Furthermore, aggressive fish can cause unnecessary stress to your Silver Dollars which may make them more susceptible to disease.

Let’s look below at the best and worst tank mates for Silver Dollars:

Suitable Tank Mates:
  • Plecostomus
  • Cory catfish
  • Mystery snails
  • Kuhli loaches
  • Red empress
  • Giant gourami
  • Angelfish
  • Blue rams
Unsuitable Tank Mates:
  • Goldfish
  • Koi
  • Jack Dempsey
  • Neon tetras
  • Betta fish
  • Guppies
  • Mollies and other livebearers
  • Shrimp and small invertebrates

Overall, the best tank mates for Silver Dollars will be peaceful bottom-dwelling fish like Plecos and Cory Catfish.

Docile Flying Fox and Spotted Silver Dollar fishes swimming in freshwater tropical densely planted aquarium
Image Credit: You Touch Pix of EuToch, Shutterstock

What to Feed Your Silver Dollar

Silver Dollars have earned the nickname “herbivore piranhas” because although they belong to the same family, Silver Dollars eat a lot of plants. They are omnivores but will generally eat anything in an aquarium. A Silver Dollar’s primary diet should consist of high-quality flakes or pellets. This should be fed to them once or twice a day, and only as much as they can eat within 5 minutes. You can also include supplements in their diet in the form of live or freeze-dried foods, or algae wafers. Spirulina flakes are also favored by Silver Dollars while being nutritious.

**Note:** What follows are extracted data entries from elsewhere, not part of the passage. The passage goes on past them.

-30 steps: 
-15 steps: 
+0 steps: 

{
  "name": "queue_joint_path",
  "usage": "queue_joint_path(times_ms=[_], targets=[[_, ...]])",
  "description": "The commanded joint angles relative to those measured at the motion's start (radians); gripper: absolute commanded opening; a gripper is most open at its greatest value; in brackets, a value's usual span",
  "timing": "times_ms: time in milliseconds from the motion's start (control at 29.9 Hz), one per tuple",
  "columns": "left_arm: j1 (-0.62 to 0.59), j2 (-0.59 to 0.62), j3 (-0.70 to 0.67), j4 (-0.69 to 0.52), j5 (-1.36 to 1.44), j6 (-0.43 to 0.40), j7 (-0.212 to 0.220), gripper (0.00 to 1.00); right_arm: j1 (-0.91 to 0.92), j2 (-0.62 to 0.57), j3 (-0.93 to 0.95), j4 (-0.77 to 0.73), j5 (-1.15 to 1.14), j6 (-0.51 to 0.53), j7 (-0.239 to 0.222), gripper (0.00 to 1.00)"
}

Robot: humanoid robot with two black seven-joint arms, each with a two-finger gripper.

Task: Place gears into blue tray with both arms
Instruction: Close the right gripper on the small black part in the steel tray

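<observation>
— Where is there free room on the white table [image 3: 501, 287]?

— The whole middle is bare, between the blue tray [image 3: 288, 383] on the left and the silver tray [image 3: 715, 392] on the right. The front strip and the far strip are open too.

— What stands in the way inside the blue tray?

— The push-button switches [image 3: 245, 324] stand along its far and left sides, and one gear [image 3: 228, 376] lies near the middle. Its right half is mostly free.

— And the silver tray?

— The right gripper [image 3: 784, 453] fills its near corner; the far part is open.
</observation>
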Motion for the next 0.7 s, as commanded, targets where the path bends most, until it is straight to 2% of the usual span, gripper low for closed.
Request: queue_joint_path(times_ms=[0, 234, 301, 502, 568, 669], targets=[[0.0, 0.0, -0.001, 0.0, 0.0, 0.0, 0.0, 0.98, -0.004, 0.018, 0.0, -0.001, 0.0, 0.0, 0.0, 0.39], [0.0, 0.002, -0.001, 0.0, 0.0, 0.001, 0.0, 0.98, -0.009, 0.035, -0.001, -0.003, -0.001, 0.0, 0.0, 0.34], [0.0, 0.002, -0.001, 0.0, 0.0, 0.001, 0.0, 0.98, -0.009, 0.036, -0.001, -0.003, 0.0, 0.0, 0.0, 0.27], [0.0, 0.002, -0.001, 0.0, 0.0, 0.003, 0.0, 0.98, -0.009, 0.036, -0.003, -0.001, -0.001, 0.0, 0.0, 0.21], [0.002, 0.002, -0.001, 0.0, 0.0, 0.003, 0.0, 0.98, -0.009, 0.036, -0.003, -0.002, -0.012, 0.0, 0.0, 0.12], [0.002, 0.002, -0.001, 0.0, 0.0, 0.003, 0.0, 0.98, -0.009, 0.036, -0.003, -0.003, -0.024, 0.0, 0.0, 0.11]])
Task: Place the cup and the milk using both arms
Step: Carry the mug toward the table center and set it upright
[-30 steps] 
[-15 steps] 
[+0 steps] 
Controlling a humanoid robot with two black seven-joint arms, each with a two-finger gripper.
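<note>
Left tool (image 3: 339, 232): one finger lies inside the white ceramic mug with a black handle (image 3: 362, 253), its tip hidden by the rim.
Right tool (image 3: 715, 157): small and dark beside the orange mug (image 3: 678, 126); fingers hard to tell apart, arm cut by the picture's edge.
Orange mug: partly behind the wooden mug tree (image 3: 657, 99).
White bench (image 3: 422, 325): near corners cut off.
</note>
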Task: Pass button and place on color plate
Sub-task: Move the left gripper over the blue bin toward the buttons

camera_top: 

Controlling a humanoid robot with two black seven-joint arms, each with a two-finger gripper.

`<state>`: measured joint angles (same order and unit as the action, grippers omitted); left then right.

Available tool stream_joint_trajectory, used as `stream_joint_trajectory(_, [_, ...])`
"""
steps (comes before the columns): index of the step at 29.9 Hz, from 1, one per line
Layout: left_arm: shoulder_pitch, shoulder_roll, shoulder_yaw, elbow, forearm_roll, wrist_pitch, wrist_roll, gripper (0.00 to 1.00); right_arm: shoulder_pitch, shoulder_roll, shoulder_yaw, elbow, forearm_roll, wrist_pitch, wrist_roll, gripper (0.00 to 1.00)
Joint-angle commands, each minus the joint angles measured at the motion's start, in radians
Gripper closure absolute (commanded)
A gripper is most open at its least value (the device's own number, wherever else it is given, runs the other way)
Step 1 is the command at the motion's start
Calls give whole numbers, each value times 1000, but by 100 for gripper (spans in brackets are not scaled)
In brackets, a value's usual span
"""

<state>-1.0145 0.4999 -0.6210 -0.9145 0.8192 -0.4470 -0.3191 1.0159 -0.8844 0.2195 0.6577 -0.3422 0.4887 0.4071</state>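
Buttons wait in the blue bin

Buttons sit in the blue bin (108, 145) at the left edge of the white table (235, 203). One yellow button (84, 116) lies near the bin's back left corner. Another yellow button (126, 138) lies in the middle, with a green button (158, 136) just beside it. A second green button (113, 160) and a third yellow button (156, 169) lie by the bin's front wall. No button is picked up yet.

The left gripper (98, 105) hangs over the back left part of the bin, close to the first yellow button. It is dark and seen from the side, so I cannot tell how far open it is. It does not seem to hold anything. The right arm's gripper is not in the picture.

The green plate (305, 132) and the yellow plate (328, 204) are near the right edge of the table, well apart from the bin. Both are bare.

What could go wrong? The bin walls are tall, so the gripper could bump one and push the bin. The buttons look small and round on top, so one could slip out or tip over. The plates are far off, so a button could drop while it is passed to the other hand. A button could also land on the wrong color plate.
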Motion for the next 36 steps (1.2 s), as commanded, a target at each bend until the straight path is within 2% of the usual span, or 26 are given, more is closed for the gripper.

Keeping Your Silver Dollar Healthy

Keeping your Silver Dollars healthy can be tricky, especially if you are a new fish keeper. Silver Dollars aren’t hardy fish and don’t tolerate sudden water changes. The most important factor to consider when keeping Silver Dollars healthy is their water quality. Silver Dollars require warm water with slightly acidic water. Both their temperature and pH range shouldn’t fluctuate as this can stress your fish.

The water will need to be regularly tested for ammonia and nitrite, which are only safe for these fish at 0 ppm. Even the slightest traces of ammonia and nitrite can be detrimental to Silver Dollars. Weekly water changes are recommended to keep the water in good condition. However, you want to avoid doing large water changes on your Silver Dollars aquarium too often.

Breeding

It is easy to breed Silver Dollars in captivity if they are provided with the right spawning conditions. Silver Dollars are egg-layers and will spawn in warm, soft water conditions. To increase the success rate of your Silver Dollars spawning, you should keep them in male and female groups of six or more. Ideally, you want to keep more females than males.

They prefer having plant spawning material to safely deposit their eggs. Male Silver Dollars can be distinguished from females by their longer anal fins which are tinged red. Most Silver Dollars will breed at around 1 to 2 years of age. Once fertilized, Silver Dollar eggs will hatch within 2–3 days.

silver dollar fishes
Image Credit: Leksi.photo,Shutterstock

Are Silver Dollar Fish Suitable for Your Aquarium?

If you are a more experienced fish keeper looking for a shiny, peaceful, and social schooling fish, the Silver Dollar might be right for you. You want to ensure that they are kept in large tanks that can support a group of five or more. They need their water to be heated and contain a sandy substrate with live plants. Silver Dollars also make good community fish if they are kept with other peaceful fish.

When kept in a well-maintained aquarium with the ideal water parameters, Silver Dollars can live for up to 10 years.